[Stored records]
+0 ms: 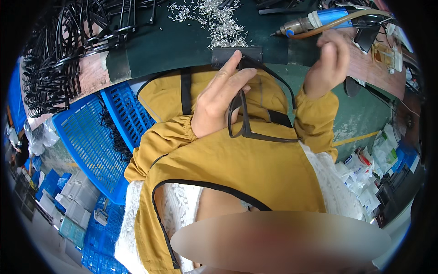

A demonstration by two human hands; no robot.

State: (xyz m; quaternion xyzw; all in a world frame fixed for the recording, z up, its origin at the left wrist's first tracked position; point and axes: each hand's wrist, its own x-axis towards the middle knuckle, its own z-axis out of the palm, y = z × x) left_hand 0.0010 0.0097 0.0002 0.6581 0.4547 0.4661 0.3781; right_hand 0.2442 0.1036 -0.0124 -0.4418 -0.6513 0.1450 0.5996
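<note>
A black eyeglass frame (246, 119) hangs in front of my body, its rims toward me and one long temple arm stretching off to the right. My left hand (219, 98) is closed on the frame near its hinge, index finger pointing up to a black block (222, 56) at the table edge. Just past the block lies a heap of small silvery screws or pins (227, 32). My right hand (329, 66) is raised beside a blue-and-metal powered screwdriver (303, 26); its fingers are bent, slightly blurred and apart from the thumb, with nothing visible in them.
Many black eyeglass frames (59, 59) are piled at the table's left. A brown hose (346, 22) runs along the screwdriver. Blue plastic baskets (86, 137) stand at lower left, one holding dark parts. An amber-tinted container (388, 57) sits at the right edge.
</note>
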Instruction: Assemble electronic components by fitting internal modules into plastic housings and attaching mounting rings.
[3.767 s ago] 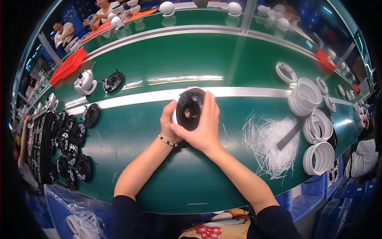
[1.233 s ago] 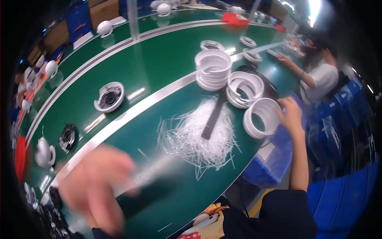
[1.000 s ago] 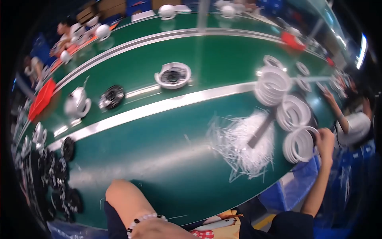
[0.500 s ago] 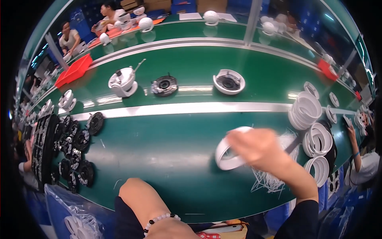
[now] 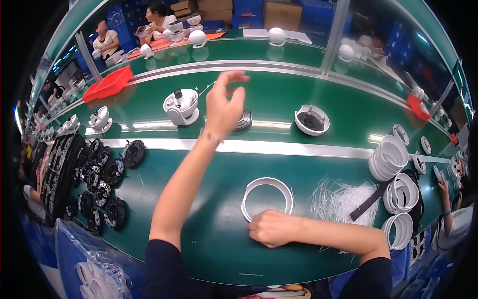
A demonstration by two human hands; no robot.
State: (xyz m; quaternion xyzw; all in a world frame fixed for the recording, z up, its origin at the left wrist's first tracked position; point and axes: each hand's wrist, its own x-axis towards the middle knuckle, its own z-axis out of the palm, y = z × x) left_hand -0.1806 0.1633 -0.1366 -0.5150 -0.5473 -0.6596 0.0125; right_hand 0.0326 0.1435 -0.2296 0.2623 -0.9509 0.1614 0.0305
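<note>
Steadiness matters: right hand (image 5: 271, 228), closed on a white plastic ring (image 5: 269, 181), should brace it; beyond that grip, left hand (image 5: 226, 103) hangs loosely open, apparently empty.

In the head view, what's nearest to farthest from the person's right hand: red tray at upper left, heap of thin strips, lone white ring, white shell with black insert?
From the right hand:
1. White ring, right at the hand.
2. Heap of thin strips, to the right.
3. White shell with black insert, farther up, slightly right.
4. Red tray, upper left.
</note>
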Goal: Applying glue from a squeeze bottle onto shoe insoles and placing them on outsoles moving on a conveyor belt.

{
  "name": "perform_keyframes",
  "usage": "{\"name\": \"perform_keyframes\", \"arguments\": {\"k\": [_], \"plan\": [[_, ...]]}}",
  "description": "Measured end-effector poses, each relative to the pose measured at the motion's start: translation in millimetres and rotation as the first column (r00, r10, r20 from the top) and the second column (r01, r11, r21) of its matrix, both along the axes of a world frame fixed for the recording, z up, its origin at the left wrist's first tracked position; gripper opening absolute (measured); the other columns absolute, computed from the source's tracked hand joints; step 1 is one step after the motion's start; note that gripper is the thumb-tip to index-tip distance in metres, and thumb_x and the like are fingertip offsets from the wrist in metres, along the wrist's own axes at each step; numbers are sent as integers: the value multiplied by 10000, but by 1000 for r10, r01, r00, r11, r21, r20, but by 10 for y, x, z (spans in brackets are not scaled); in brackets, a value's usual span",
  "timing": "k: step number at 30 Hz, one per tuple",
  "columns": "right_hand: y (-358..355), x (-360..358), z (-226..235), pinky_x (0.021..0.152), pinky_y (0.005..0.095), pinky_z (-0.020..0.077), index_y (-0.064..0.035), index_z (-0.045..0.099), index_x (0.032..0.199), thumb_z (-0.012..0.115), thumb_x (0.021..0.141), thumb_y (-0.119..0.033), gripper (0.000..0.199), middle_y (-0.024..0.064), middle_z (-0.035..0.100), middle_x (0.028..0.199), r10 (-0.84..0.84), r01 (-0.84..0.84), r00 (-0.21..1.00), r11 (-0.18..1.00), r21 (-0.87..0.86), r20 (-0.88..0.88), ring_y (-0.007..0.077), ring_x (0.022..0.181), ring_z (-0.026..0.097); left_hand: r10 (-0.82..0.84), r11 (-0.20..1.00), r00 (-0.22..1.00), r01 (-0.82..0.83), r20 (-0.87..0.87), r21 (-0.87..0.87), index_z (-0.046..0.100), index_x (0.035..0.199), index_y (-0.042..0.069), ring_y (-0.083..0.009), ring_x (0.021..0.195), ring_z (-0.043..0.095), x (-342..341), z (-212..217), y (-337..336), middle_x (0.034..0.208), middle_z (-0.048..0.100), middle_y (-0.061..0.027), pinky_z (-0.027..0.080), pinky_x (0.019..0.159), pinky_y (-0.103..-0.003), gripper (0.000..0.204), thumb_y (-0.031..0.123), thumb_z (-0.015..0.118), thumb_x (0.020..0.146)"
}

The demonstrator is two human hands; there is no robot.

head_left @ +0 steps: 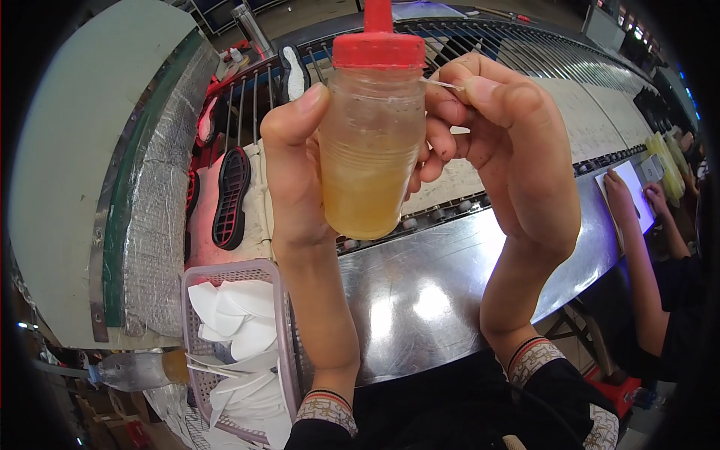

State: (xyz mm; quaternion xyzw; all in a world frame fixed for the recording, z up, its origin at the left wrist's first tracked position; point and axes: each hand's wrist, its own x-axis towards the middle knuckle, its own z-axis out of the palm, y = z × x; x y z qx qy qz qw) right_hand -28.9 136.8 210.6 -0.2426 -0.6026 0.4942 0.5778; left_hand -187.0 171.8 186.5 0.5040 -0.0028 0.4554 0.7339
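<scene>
My left hand (pixel 294 176) is wrapped round a clear plastic bottle (pixel 371 161) with a cloudy yellow liquid in its lower part. The bottle stands nearly upright in the air. On top is a red screw cap (pixel 379 51) with a red stem that runs out of the picture. To the right of the bottle's neck, my right hand (pixel 529 150) pinches a thin whitish strip (pixel 444 83) between thumb and forefinger. The strip's left end meets the bottle just below the cap; whether it is attached there I cannot tell.
Below left, a lilac plastic basket (pixel 193 330) holds several white cut pieces. Black shoe soles (pixel 231 196) lie on the conveyor (pixel 450 184) behind a metal table (pixel 427 277). A bottle (pixel 139 371) lies left of the basket. Another person's hands (pixel 621 196) work at the right.
</scene>
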Motion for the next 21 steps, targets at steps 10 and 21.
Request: {"name": "perform_keyframes", "arguments": {"k": [10,21], "plan": [[-12,17,46,587,276,509,-50,416,792,398,874,-237,205,51,429,763,218,-234,954,970,-58,-205,154,641,515,-236,972,965,234,117,26,378,1274,-73,-252,551,542,-64,-129,123,930,543,-257,461,431,-298,898,694,297,814],[-144,-52,132,663,276,464,-18,485,893,458,869,-243,228,90,507,885,-217,220,975,973,74,-52,150,756,522,-141,990,967,132,214,59,341,1237,-17,-259,597,592,89,-197,104,942,511,-174,488,460,-314,910,724,521,738]]}}
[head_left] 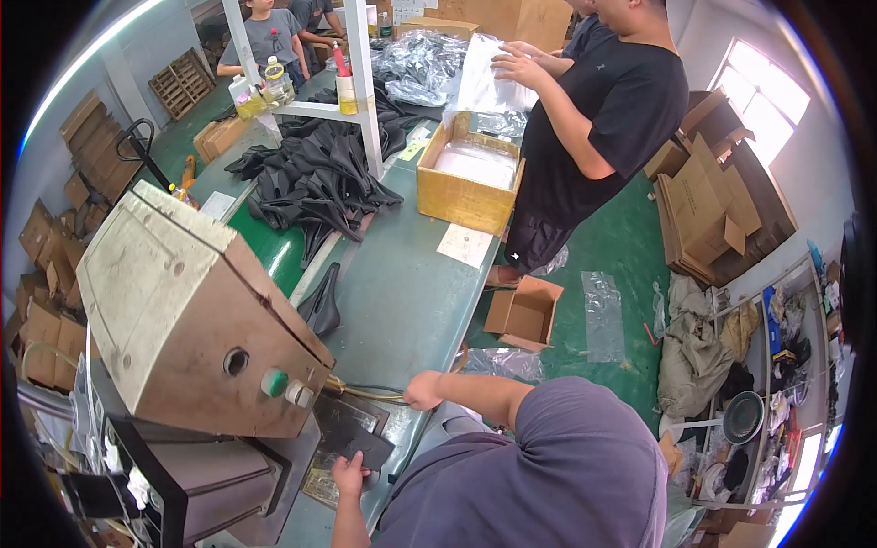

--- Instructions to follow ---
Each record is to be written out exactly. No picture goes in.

--- Response area ---
+0 ms: 

A demonstration by two human hands; no robot.

State: (xyz m; quaternion xyzw; all in a world frame fixed for the recording, z up, its origin at the left wrist's first tracked position; point and axes: each hand's wrist, its own x-axis towards the middle knuckle, its own z-axis out of the palm, y = z × x) left_hand 0.0010 0.0097 0.0002 0.6581 0.4547 0.4661 0.3781; right_hand 0.2442 0.1036 -0.0124 -0.4418 -0.6513 0.1450 0.5996
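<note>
A black eyeglass frame (246, 119) hangs in front of my body, its rims toward me and one long temple arm stretching off to the right. My left hand (219, 98) is closed on the frame near its hinge, index finger pointing up to a black block (222, 56) at the table edge. Just past the block lies a heap of small silvery screws or pins (227, 32). My right hand (329, 66) is raised beside a blue-and-metal powered screwdriver (303, 26); its fingers are bent, slightly blurred and apart from the thumb, with nothing visible in them.
Many black eyeglass frames (59, 59) are piled at the table's left. A brown hose (346, 22) runs along the screwdriver. Blue plastic baskets (86, 137) stand at lower left, one holding dark parts. An amber-tinted container (388, 57) sits at the right edge.
</note>
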Instruction: Assemble electronic components by fitting internal modules into plastic housings and attaching mounting rings.
[3.767 s ago] 
[1.233 s ago] 
[1.000 s ago] 
[0.500 s ago] 
[now] 
A demonstration by two human hands; no robot.
State: (xyz m; quaternion xyzw; all in a world frame fixed for the recording, z up, its origin at the left wrist's first tracked position; point and axes: each hand's wrist, its own x-axis towards the middle knuckle, its own z-axis out of the palm, y = z × x) left_hand -0.1806 0.1633 -0.1366 -0.5150 -0.5473 -0.6596 0.0125; right_hand 0.0326 0.1435 -0.2296 0.2623 -0.9509 0.1614 0.0305
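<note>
Steadiness matters: right hand (image 5: 271, 228), closed on a white plastic ring (image 5: 269, 181), should brace it; beyond that grip, left hand (image 5: 226, 103) hangs loosely open, apparently empty.

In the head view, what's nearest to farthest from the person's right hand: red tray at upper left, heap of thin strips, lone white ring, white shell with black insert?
From the right hand:
1. White ring, right at the hand.
2. Heap of thin strips, to the right.
3. White shell with black insert, farther up, slightly right.
4. Red tray, upper left.
</note>
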Goal: Applying glue from a squeeze bottle onto shoe insoles and placing them on outsoles moving on a conveyor belt.

{
  "name": "perform_keyframes",
  "usage": "{\"name\": \"perform_keyframes\", \"arguments\": {\"k\": [_], \"plan\": [[_, ...]]}}",
  "description": "Measured end-effector poses, each relative to the pose measured at the motion's start: translation in millimetres and rotation as the first column (r00, r10, r20 from the top) and the second column (r01, r11, r21) of its matrix, both along the axes of a world frame fixed for the recording, z up, its origin at the left wrist's first tracked position; gripper opening absolute (measured); the other columns absolute, computed from the source's tracked hand joints; step 1 is one step after the motion's start; note that gripper is the thumb-tip to index-tip distance in metres, and thumb_x and the like are fingertip offsets from the wrist in metres, along the wrist's own axes at each step; numbers are sent as integers: the value multiplied by 10000, but by 1000 for r10, r01, r00, r11, r21, r20, but by 10 for y, x, z (spans in brackets are not scaled); in brackets, a value's usual span",
  "timing": "k: step number at 30 Hz, one per tuple",
  "columns": "right_hand: y (-358..355), x (-360..358), z (-226..235), pinky_x (0.021..0.152), pinky_y (0.005..0.095), pinky_z (-0.020..0.077), index_y (-0.064..0.035), index_z (-0.045..0.099), index_x (0.032..0.199), thumb_z (-0.012..0.115), thumb_x (0.021..0.141), thumb_y (-0.119..0.033), gripper (0.000..0.199), middle_y (-0.024..0.064), middle_z (-0.035..0.100), middle_x (0.028..0.199), r10 (-0.84..0.84), r01 (-0.84..0.84), r00 (-0.21..1.00), r11 (-0.18..1.00), r21 (-0.87..0.86), r20 (-0.88..0.88), ring_y (-0.007..0.077), ring_x (0.022..0.181), ring_z (-0.026..0.097); left_hand: r10 (-0.82..0.84), r11 (-0.20..1.00), r00 (-0.22..1.00), r01 (-0.82..0.83), r20 (-0.87..0.87), r21 (-0.87..0.87), index_z (-0.046..0.100), index_x (0.035..0.199), index_y (-0.042..0.069), ring_y (-0.083..0.009), ring_x (0.021..0.195), ring_z (-0.043..0.095), x (-342..341), z (-212..217), y (-337..336), middle_x (0.034..0.208), middle_z (-0.048..0.100), middle_y (-0.061..0.027), pinky_z (-0.027..0.080), pinky_x (0.019..0.159), pinky_y (-0.103..-0.003), gripper (0.000..0.204), thumb_y (-0.031..0.123), thumb_z (-0.015..0.118), thumb_x (0.020..0.146)"
}

The demonstrator is two human hands; there is no robot.

head_left @ +0 steps: 

State: (xyz mm; quaternion xyzw; all in a world frame fixed for the recording, z up, its origin at the left wrist's first tracked position; point and axes: each hand's wrist, its own x-axis towards the middle knuckle, its own z-axis out of the palm, y = z × x; x y z qx qy qz qw) right_hand -28.9 136.8 210.6 -0.2426 -0.6026 0.4942 0.5778; left_hand -187.0 171.8 186.5 0.5040 -0.0028 0.4554 0.7339
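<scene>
My left hand (pixel 294 176) is wrapped round a clear plastic bottle (pixel 371 161) with a cloudy yellow liquid in its lower part. The bottle stands nearly upright in the air. On top is a red screw cap (pixel 379 51) with a red stem that runs out of the picture. To the right of the bottle's neck, my right hand (pixel 529 150) pinches a thin whitish strip (pixel 444 83) between thumb and forefinger. The strip's left end meets the bottle just below the cap; whether it is attached there I cannot tell.
Below left, a lilac plastic basket (pixel 193 330) holds several white cut pieces. Black shoe soles (pixel 231 196) lie on the conveyor (pixel 450 184) behind a metal table (pixel 427 277). A bottle (pixel 139 371) lies left of the basket. Another person's hands (pixel 621 196) work at the right.
</scene>
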Motion for the next 21 steps, targets at steps 10 and 21.
Request: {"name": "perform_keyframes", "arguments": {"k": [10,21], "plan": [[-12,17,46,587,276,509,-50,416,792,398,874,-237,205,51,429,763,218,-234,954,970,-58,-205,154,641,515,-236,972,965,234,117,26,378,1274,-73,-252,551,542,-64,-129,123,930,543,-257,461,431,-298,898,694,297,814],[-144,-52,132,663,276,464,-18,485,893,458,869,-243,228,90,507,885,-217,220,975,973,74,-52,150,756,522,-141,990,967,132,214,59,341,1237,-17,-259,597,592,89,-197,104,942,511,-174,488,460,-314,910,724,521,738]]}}
[head_left] 

The answer contains nothing more.